Question

A bag contains some white and black balls, all combinations being equally likely. The total number of balls in the bag is $12$. Four balls are drawn at random from the bag without replacement.
$\begin{array}{cccc}& \text{List - I}& \text{List -II}& \\ \text{(I)}& \text{probability that all the four balls are black}& \text{(P)}& \frac{14}{33}\\ & & & \\ \text{(II)}& \text{If the bag contains 10 black and 2 white balls,}& \text{(Q)}& \frac{1}{5}\\ & \text{then the probability that all four balls are black}& & \\ \text{(III)}& \text{If all the 4 balls are black then the probability,}& \text{(R)}& \frac{70}{429}\\ & \text{that the bag contains 10 black balls}& & \\ \text{(IV)}& \text{Probability that two balls are black and two are}& \text{(S)}& \frac{13}{165}\\ & \text{white is}& & \\ & & \text{(T)}& \frac{1}{3}\\ & & \text{(U)}& \frac{2}{9}\end{array}$

Which of the following is the only CORRECT combination?
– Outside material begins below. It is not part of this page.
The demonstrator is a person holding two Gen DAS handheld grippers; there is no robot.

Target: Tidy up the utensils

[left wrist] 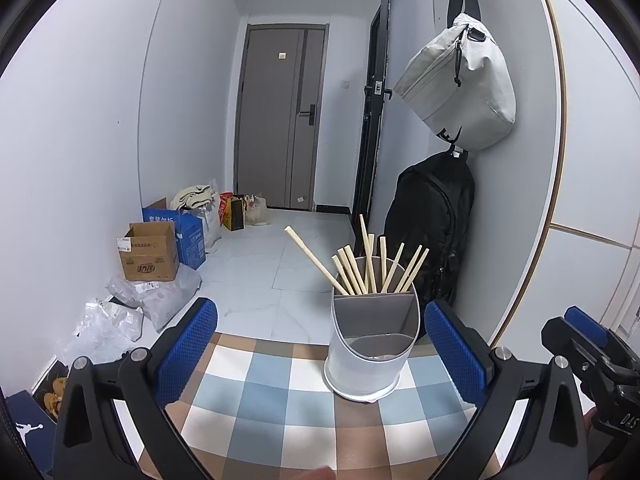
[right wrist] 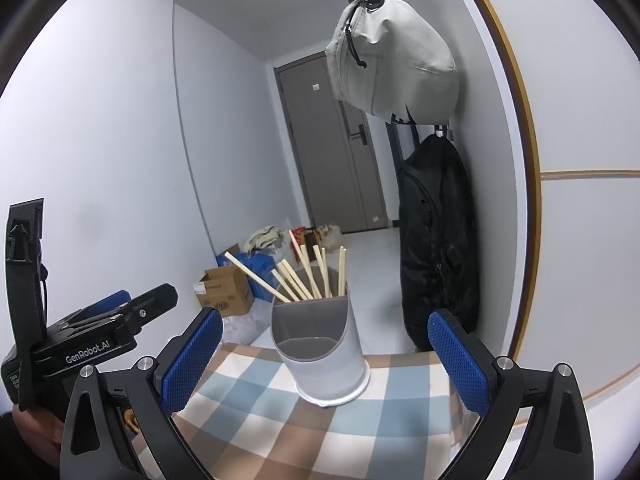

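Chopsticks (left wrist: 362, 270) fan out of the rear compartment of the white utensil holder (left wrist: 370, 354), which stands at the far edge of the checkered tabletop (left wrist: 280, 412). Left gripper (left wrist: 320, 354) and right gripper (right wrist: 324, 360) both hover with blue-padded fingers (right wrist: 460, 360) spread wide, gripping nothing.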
• A. $\left(I\right)\to \left(P\right)$
  
• B. $\left(II\right)\to \left(Q\right)$
• C. $\left(III\right)\to \left(R\right)$
• D. $\left(IV\right)\to \left(S\right)$

Answer 1

The correct option is C $\left(III\right)\to \left(R\right)$

Possible combinations:
$0$ black and $12$ white
$1$ black and $11$ white
$::::::$
$11$ black and $1$ white
$12$ black and $0$ white
So, the total number of the combination is $13$.

$\Rightarrow P\left(\text{any combination}\right)=P\left(E_i\right)=\frac{1}{13}$

$P\left(I\right)=\frac{1}{13}\left(\frac{{}^4{C}_4+{}^5{C}_4+{}^6{C}_4+{}^7{C}_4+{}^8{C}_4+{}^9{C}_4+{}^{10}{C}_4+{}^{11}{C}_4+{}^{12}{C}_4}{{}^{12}{C}_4}\right)$
$=\frac{1\times {}^{13}{C}_5}{13\times {}^{12}{C}_4}=\frac{1}{5}$

$P\left(II\right)=\frac{{}^{10}{C}_4}{{}^{12}{C}_4}=\frac{14}{33}$

$P\left(III\right)=\frac{P\left(E_i\right)\times P\left(II\right)}{P\left(I\right)}=\frac{70}{429}$

$P\left(IV\right)=\frac{2({}^2{C}_2\times {}^{10}{C}_2+{}^3{C}_2\times {}^9{C}_2+{}^4{C}_2\times {}^8{C}_2+{}^5{C}_2\times {}^7{C}_2)+{}^6{C}_2\times {}^6{C}_2}{13\times {}^{12}{C}_4}=\frac{1}{5}$